■ Task
Please quote only the lines that start at the one with "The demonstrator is" and go on to the last line of the data, both ends kept.

■ Supplied data
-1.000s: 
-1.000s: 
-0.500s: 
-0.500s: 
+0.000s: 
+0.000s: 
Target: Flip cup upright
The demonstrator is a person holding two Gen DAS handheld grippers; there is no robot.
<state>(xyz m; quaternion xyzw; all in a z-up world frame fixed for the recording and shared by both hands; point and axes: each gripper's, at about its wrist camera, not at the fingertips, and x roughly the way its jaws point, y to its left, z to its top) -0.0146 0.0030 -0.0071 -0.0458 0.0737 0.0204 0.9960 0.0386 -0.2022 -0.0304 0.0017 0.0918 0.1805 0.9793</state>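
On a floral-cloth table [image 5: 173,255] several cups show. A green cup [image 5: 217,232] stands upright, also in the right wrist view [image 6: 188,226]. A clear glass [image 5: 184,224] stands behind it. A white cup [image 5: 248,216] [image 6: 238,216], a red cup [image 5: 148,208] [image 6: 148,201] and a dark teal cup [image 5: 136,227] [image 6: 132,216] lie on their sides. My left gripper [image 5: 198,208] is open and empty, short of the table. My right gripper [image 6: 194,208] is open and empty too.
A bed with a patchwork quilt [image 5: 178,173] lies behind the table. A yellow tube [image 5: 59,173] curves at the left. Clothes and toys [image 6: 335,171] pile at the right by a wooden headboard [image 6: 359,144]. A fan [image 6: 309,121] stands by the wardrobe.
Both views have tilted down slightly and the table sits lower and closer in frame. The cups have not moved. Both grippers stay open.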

■ Response to the task
The demonstrator is a person holding two Gen DAS handheld grippers; there is no robot.
<state>(xyz m; quaternion xyzw; all in a z-up world frame fixed for the recording and shared by both hands; point and axes: each gripper's, at about its wrist camera, not at the fingertips, and x roughly the way its jaws point, y to its left, z to its top) -0.0146 0.0030 -0.0071 -0.0458 0.0737 0.0204 0.9960 0.0386 -0.2022 -0.0304 0.0017 0.0918 0.1805 0.9793</state>
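On a floral-cloth table [image 5: 173,255] several cups show. A green cup [image 5: 217,232] stands upright, also in the right wrist view [image 6: 188,226]. A clear glass [image 5: 184,224] stands behind it. A white cup [image 5: 248,216] [image 6: 238,216], a red cup [image 5: 148,208] [image 6: 148,201] and a dark teal cup [image 5: 136,227] [image 6: 132,216] lie on their sides. My left gripper [image 5: 198,208] is open and empty, short of the table. My right gripper [image 6: 194,208] is open and empty too.
A bed with a patchwork quilt [image 5: 178,173] lies behind the table. A yellow tube [image 5: 59,173] curves at the left. Clothes and toys [image 6: 335,171] pile at the right by a wooden headboard [image 6: 359,144]. A fan [image 6: 309,121] stands by the wardrobe.
Both views have tilted down slightly and the table sits lower and closer in frame. The cups have not moved. Both grippers stay open.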

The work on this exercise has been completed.